[Given information]
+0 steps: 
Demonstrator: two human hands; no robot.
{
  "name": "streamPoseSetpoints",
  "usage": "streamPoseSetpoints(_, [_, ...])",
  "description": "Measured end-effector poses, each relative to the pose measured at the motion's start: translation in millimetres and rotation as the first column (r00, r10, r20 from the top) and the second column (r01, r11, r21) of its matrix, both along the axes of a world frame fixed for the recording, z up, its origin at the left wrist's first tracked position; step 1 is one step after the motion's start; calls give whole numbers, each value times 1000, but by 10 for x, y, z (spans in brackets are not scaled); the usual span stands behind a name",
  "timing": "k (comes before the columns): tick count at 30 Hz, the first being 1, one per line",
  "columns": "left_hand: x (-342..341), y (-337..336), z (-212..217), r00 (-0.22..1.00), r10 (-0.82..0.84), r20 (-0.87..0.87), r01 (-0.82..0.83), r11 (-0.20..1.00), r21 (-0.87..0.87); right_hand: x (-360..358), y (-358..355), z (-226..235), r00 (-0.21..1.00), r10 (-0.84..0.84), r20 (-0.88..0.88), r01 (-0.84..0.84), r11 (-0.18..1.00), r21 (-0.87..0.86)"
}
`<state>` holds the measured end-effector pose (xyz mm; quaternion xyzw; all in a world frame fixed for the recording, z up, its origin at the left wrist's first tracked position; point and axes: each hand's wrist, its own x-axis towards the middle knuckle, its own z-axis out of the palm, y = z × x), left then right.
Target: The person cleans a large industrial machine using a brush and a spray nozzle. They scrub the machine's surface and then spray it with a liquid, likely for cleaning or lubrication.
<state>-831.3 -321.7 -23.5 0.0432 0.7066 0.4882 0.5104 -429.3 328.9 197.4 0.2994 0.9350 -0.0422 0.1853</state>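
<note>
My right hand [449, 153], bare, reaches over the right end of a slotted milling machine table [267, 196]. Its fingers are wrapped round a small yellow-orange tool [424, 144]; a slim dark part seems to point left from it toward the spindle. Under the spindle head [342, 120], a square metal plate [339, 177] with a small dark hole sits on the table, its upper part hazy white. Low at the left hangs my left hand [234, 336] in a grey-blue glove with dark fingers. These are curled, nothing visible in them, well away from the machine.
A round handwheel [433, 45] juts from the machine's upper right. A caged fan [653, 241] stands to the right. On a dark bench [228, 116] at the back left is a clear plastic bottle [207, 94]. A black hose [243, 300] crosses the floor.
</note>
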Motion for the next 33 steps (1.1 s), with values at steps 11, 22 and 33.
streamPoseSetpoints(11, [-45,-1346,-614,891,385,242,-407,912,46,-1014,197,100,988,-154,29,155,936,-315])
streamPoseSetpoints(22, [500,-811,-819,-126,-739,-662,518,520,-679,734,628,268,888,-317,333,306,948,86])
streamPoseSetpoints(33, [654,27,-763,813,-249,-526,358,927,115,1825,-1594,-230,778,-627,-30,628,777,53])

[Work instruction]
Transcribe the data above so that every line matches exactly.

[Exercise answer]
+0 steps: 
Demonstrator: two human hands; no robot.
{
  "name": "streamPoseSetpoints",
  "usage": "streamPoseSetpoints(_, [_, ...])",
  "description": "Measured end-effector poses, each relative to the pose measured at the motion's start: translation in millimetres and rotation as the first column (r00, r10, r20 from the top) and the second column (r01, r11, r21) of its matrix, both along the axes of a world frame fixed for the recording, z up, its origin at the left wrist's first tracked position; step 1 is one step after the motion's start; calls give whole numbers, each value times 1000, but by 10 for x, y, z (spans in brackets are not scaled); the usual span stands behind a name",
  "timing": "k (comes before the columns): tick count at 30 Hz, the first being 1, one per line",
  "columns": "left_hand: x (-342..341), y (-337..336), z (-212..217), r00 (-0.22..1.00), r10 (-0.82..0.84), r20 (-0.87..0.87), r01 (-0.82..0.83), r11 (-0.20..1.00), r21 (-0.87..0.87); right_hand: x (-360..358), y (-358..355), z (-226..235), r00 (-0.21..1.00), r10 (-0.84..0.84), r20 (-0.88..0.88), r01 (-0.84..0.84), r11 (-0.18..1.00), r21 (-0.87..0.86)"
}
`<state>` holds the measured end-effector pose (xyz mm; quaternion xyzw; all in a world frame fixed for the recording, z up, its origin at the left wrist's first tracked position; point and axes: each hand's wrist, its own x-axis towards the middle knuckle, its own z-axis out of the palm, y = z × x), left then right.
Target: The person cleans a large industrial machine using a brush and a spray nozzle. They scrub the machine's surface and then spray it with a liquid, likely for cleaning or lubrication.
<state>-831.3 -321.7 -23.5 0.0432 0.7066 0.4882 0.5104 -429.3 328.9 197.4 0.2994 0.9350 -0.0422 0.1853</state>
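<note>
My right hand [449, 153], bare, reaches over the right end of a slotted milling machine table [267, 196]. Its fingers are wrapped round a small yellow-orange tool [424, 144]; a slim dark part seems to point left from it toward the spindle. Under the spindle head [342, 120], a square metal plate [339, 177] with a small dark hole sits on the table, its upper part hazy white. Low at the left hangs my left hand [234, 336] in a grey-blue glove with dark fingers. These are curled, nothing visible in them, well away from the machine.
A round handwheel [433, 45] juts from the machine's upper right. A caged fan [653, 241] stands to the right. On a dark bench [228, 116] at the back left is a clear plastic bottle [207, 94]. A black hose [243, 300] crosses the floor.
</note>
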Motion for the next 33 steps (1.1 s), with values at steps 11, 22 and 33.
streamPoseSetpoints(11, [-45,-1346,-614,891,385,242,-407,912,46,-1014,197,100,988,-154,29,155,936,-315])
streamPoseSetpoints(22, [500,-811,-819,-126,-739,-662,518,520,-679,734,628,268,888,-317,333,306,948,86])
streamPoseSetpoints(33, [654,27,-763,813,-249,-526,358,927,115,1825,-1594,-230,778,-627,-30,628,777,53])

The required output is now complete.